The star at the top of the Christmas tree represents the very star of Bethlehem that led the three wise men to the place where Jesus, our savior, was born.

The bells, candy cane, drums, and cotton, which give the feel of snow, all hold important and relevant meanings for the festival.

Trees were a part of pre-Christian cultures from all over Europe, where people worshiped them in the name of their gods. But when Christianity came along, it was decided by the Church that only evergreens should be used to symbolize everlasting life, while deciduous trees should represent eternal death and rebirth.

Among these evergreen trees, the Fir Tree was believed to be symbolic of new life.

What are the Different Customs Associated with Christmas Trees?

Many interesting facts and customs have evolved around the Christmas tree over time as traditions go. Let’s take a look at a few:

• Many people have the tradition of putting a small plant or branch of the (cheery or hawthorn plant) into a container and bringing it into their house to have it blossom at Christmas.

•Another tradition came forward where people made pyramids of woods and decorated them with simple fruits like apples and oranges as they weren’t wealthy and couldn’t afford an actual plant. This pattern continued through the years, and many legends explain the significance of the Christmas Tree.

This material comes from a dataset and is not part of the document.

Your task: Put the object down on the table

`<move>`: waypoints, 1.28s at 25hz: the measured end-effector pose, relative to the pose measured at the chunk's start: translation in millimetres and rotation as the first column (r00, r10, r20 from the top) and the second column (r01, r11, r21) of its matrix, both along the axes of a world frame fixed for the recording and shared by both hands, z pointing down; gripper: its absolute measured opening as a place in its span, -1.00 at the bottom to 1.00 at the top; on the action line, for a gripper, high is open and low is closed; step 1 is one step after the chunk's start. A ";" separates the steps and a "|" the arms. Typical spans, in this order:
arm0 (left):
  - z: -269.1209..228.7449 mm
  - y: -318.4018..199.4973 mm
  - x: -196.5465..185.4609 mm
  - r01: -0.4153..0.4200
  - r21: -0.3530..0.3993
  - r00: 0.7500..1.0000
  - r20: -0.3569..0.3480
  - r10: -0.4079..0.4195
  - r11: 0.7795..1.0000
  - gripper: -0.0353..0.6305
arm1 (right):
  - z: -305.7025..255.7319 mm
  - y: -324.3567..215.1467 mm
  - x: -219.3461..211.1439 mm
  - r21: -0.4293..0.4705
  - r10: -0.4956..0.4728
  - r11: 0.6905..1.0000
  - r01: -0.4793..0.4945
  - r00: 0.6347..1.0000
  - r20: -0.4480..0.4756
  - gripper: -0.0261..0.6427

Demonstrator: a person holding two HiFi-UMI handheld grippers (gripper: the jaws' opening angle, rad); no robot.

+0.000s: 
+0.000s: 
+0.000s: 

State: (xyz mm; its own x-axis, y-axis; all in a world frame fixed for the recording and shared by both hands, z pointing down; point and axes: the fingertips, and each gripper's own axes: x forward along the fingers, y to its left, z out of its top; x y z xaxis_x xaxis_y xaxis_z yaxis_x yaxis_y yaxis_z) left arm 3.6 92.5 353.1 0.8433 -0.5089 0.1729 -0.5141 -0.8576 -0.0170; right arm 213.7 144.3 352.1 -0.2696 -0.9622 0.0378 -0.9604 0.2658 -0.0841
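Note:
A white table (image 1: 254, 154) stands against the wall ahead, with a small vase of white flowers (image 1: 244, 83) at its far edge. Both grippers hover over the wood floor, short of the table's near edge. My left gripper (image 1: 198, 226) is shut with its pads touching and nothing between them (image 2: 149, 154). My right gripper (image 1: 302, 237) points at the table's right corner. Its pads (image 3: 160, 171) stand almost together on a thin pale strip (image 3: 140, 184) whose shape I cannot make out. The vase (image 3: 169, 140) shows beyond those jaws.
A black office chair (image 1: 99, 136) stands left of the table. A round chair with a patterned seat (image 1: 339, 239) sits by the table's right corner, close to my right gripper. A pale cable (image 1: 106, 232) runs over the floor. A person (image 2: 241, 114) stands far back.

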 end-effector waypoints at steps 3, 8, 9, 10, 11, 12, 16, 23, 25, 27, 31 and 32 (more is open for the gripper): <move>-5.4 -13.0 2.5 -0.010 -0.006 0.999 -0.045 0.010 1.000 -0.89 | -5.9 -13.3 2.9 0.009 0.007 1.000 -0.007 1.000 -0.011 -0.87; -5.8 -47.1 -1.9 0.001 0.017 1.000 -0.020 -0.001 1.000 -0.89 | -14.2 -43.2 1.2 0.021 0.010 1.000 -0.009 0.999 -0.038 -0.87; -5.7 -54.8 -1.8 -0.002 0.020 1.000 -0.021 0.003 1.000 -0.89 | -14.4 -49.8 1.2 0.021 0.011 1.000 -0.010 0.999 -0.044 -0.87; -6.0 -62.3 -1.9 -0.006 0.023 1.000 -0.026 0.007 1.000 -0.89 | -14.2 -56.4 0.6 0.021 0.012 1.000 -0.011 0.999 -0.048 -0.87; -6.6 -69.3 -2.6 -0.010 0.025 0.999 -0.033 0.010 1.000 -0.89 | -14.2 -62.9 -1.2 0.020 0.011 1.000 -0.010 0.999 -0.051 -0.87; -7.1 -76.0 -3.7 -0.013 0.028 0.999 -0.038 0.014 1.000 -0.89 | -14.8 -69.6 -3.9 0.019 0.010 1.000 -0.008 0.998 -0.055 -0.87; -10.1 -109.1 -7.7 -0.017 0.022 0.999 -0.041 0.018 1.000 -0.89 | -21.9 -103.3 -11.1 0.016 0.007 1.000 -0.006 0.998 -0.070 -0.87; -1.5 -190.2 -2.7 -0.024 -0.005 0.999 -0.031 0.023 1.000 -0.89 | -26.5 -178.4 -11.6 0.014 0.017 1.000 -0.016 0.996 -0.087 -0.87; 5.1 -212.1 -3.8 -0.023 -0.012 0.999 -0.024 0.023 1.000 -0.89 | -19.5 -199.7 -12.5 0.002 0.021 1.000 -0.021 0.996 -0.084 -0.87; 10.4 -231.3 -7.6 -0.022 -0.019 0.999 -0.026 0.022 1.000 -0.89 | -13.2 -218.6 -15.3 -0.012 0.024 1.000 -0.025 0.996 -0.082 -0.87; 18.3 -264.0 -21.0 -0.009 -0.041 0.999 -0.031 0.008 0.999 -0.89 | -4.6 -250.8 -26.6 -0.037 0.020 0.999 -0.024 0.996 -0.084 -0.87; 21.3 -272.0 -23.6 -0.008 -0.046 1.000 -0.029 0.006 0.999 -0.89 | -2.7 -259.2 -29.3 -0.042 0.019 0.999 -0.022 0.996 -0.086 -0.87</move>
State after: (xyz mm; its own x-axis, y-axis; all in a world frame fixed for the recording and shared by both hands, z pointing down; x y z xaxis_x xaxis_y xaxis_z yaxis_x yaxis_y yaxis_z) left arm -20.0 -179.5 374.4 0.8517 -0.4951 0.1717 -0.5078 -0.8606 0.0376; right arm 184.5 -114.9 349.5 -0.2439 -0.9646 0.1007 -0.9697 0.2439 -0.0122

• By the mid-1800s, Christmas tree decorations became more acceptable in many German homes. It was fashionable for people to have a Christmas tree out of nature and a nativity scene underneath it.

Fun Facts About Christmas Tree

• Germany and England brought the first trees into homes in the mid-1500s. They weren’t cut from the forest but came from gardens or hedges, which is where we get the term “Christmas tree” as they looked like Christmas trees in people’s gardens.

• Decorating the Christmas tree became more popular in England in the 1840s when Prince Albert brought many German traditions to the English court. The British people loved this idea of bringing greenery into their homes, and by 1841, Queen Victoria was getting a Christmas tree. Soon everyone wanted one just like her’s, and so began the tradition of bringing home a tree to decorate for Christmas.

• For centuries, Christmas trees have been synonymous with the celebration of Christ’s birth. And I know it would be hard to believe, the Christmas tree is older than Christianity. It came from pre-Christian Germanic folklore, where people worshipped nature gods and spirits — or even trees! The idea was to supply people with symbols of the power believed to live in objects like trees.

Conclusion

The Christmas tree’s history is a very long and vivid one but still has few secrets. And looking back on the history of the Christmas tree, it is clear that this symbol of Christmas has been a part of people’s lives for more than thousands of years.

It has evolved and changed with time and grown its importance. And no matter how you celebrate Christmas, the most important thing about Christmas is what it represents at the end of the day and how we perceive its meaning.